Records to process:
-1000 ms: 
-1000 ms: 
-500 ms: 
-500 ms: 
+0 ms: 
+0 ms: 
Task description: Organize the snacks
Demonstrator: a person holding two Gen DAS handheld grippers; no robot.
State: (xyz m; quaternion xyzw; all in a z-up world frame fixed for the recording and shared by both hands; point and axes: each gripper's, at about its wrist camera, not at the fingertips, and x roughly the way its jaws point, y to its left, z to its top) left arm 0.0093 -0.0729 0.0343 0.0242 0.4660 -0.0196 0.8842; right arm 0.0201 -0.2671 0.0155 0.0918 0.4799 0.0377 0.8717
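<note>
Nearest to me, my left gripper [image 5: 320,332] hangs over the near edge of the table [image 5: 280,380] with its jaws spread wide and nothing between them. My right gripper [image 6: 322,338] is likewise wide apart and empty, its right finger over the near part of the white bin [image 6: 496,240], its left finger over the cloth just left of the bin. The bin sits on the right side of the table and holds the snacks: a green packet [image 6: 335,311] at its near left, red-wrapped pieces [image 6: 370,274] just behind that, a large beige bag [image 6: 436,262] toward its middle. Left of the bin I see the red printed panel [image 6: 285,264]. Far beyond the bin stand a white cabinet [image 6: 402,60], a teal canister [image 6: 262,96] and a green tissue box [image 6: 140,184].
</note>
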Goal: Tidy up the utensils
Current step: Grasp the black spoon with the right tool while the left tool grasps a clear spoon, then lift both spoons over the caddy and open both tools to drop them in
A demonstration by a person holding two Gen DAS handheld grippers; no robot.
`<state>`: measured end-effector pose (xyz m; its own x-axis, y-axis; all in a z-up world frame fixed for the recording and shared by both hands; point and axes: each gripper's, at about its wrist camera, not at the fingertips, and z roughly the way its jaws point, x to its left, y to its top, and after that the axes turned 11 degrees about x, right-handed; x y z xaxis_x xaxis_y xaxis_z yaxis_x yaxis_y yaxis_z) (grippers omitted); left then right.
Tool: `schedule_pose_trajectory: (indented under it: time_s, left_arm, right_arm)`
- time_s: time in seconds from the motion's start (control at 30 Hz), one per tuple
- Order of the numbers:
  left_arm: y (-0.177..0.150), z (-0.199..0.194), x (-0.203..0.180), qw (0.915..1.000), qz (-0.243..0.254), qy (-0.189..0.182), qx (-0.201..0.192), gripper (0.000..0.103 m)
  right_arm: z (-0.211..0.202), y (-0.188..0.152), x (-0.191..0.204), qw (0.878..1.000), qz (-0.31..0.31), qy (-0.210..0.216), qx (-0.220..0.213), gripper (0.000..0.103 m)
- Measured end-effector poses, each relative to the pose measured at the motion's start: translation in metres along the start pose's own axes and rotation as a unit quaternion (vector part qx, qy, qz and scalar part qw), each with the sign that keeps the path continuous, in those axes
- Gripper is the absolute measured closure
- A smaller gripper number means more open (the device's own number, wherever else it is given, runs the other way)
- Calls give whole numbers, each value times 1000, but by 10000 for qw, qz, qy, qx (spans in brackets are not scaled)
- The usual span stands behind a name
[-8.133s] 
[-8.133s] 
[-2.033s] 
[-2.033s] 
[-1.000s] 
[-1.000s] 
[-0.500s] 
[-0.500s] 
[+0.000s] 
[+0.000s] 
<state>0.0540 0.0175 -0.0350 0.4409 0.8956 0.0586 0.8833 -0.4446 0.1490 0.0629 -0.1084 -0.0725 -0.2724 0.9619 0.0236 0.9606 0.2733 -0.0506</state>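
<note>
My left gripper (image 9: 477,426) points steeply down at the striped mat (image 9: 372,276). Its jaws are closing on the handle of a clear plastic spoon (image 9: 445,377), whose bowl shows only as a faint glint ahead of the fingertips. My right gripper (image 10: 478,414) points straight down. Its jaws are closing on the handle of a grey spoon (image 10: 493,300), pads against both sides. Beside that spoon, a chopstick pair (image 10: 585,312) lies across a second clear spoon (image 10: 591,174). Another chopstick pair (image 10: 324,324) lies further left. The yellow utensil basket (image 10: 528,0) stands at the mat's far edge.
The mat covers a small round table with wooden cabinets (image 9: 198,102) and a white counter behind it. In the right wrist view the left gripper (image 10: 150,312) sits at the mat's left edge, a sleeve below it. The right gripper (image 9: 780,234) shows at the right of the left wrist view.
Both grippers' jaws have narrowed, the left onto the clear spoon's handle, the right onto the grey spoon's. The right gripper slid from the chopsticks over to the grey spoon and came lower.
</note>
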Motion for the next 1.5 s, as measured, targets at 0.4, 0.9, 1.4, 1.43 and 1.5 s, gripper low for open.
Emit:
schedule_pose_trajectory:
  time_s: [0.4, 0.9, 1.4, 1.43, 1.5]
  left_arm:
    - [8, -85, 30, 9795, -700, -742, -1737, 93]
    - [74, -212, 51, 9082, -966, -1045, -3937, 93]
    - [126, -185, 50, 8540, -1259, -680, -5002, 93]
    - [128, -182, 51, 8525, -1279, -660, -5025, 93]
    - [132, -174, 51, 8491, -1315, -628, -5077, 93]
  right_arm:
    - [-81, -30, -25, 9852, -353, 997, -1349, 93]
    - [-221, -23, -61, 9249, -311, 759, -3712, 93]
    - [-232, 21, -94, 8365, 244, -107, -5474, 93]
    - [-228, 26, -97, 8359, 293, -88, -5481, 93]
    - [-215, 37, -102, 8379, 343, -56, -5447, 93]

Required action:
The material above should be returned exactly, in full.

Response box:
-1000 ms: 
-1000 ms: 
-500 ms: 
-500 ms: 
+0 ms: 
+0 ms: 
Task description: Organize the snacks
Demonstrator: a person holding two Gen DAS handheld grippers; no robot.
State: (xyz m; quaternion xyzw; all in a z-up world frame fixed for the recording and shared by both hands; point and axes: each gripper's, at about its wrist camera, not at the fingertips, and x roughly the way its jaws point, y to its left, z to its top) left arm 0.0093 -0.0729 0.0343 0.0242 0.4660 -0.0196 0.8842; right arm 0.0201 -0.2671 0.0155 0.0918 0.4799 0.0377 0.8717
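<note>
Nearest to me, my left gripper [image 5: 320,332] hangs over the near edge of the table [image 5: 280,380] with its jaws spread wide and nothing between them. My right gripper [image 6: 322,338] is likewise wide apart and empty, its right finger over the near part of the white bin [image 6: 496,240], its left finger over the cloth just left of the bin. The bin sits on the right side of the table and holds the snacks: a green packet [image 6: 335,311] at its near left, red-wrapped pieces [image 6: 370,274] just behind that, a large beige bag [image 6: 436,262] toward its middle. Left of the bin I see the red printed panel [image 6: 285,264]. Far beyond the bin stand a white cabinet [image 6: 402,60], a teal canister [image 6: 262,96] and a green tissue box [image 6: 140,184].
</note>
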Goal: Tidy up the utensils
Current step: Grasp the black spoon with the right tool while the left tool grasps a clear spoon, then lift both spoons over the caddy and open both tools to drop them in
A demonstration by a person holding two Gen DAS handheld grippers; no robot.
`<state>`: measured end-effector pose (xyz m; its own x-axis, y-axis; all in a z-up world frame fixed for the recording and shared by both hands; point and axes: each gripper's, at about its wrist camera, not at the fingertips, and z roughly the way its jaws point, x to its left, y to its top, and after that the axes turned 11 degrees about x, right-handed; x y z xaxis_x xaxis_y xaxis_z yaxis_x yaxis_y yaxis_z) (grippers omitted); left then right.
Tool: `schedule_pose_trajectory: (indented under it: time_s, left_arm, right_arm)`
- time_s: time in seconds from the motion's start (control at 30 Hz), one per tuple
- Order of the numbers:
  left_arm: y (-0.177..0.150), z (-0.199..0.194), x (-0.203..0.180), qw (0.915..1.000), qz (-0.243..0.254), qy (-0.189..0.182), qx (-0.201..0.192), gripper (0.000..0.103 m)
  right_arm: z (-0.211..0.202), y (-0.188..0.152), x (-0.191..0.204), qw (0.878..1.000), qz (-0.31..0.31), qy (-0.210..0.216), qx (-0.220..0.213), gripper (0.000..0.103 m)
- Measured end-effector poses, each relative to the pose measured at the motion's start: translation in metres along the start pose's own axes and rotation as a unit quaternion (vector part qx, qy, qz and scalar part qw), each with the sign that keeps the path continuous, in those axes
- Gripper is the absolute measured closure
- A smaller gripper number means more open (the device's own number, wherever else it is given, runs the other way)
- Calls give whole numbers, each value times 1000, but by 10000 for qw, qz, qy, qx (spans in brackets are not scaled)
- The usual span stands behind a name
[-8.133s] 
[-8.133s] 
[-2.033s] 
[-2.033s] 
[-1.000s] 
[-1.000s] 
[-0.500s] 
[-0.500s] 
[+0.000s] 
[+0.000s] 
<state>0.0540 0.0175 -0.0350 0.4409 0.8956 0.0586 0.8833 -0.4446 0.1490 0.0629 -0.1084 -0.0725 -0.2724 0.9619 0.0236 0.9606 0.2733 -0.0506</state>
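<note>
My left gripper (image 9: 477,426) points steeply down at the striped mat (image 9: 372,276). Its jaws are closing on the handle of a clear plastic spoon (image 9: 445,377), whose bowl shows only as a faint glint ahead of the fingertips. My right gripper (image 10: 478,414) points straight down. Its jaws are closing on the handle of a grey spoon (image 10: 493,300), pads against both sides. Beside that spoon, a chopstick pair (image 10: 585,312) lies across a second clear spoon (image 10: 591,174). Another chopstick pair (image 10: 324,324) lies further left. The yellow utensil basket (image 10: 528,0) stands at the mat's far edge.
The mat covers a small round table with wooden cabinets (image 9: 198,102) and a white counter behind it. In the right wrist view the left gripper (image 10: 150,312) sits at the mat's left edge, a sleeve below it. The right gripper (image 9: 780,234) shows at the right of the left wrist view.
Both grippers' jaws have narrowed, the left onto the clear spoon's handle, the right onto the grey spoon's. The right gripper slid from the chopsticks over to the grey spoon and came lower.
</note>
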Motion for the next 1.5 s, as measured, targets at 0.4, 0.9, 1.4, 1.43 and 1.5 s, gripper low for open.
Emit:
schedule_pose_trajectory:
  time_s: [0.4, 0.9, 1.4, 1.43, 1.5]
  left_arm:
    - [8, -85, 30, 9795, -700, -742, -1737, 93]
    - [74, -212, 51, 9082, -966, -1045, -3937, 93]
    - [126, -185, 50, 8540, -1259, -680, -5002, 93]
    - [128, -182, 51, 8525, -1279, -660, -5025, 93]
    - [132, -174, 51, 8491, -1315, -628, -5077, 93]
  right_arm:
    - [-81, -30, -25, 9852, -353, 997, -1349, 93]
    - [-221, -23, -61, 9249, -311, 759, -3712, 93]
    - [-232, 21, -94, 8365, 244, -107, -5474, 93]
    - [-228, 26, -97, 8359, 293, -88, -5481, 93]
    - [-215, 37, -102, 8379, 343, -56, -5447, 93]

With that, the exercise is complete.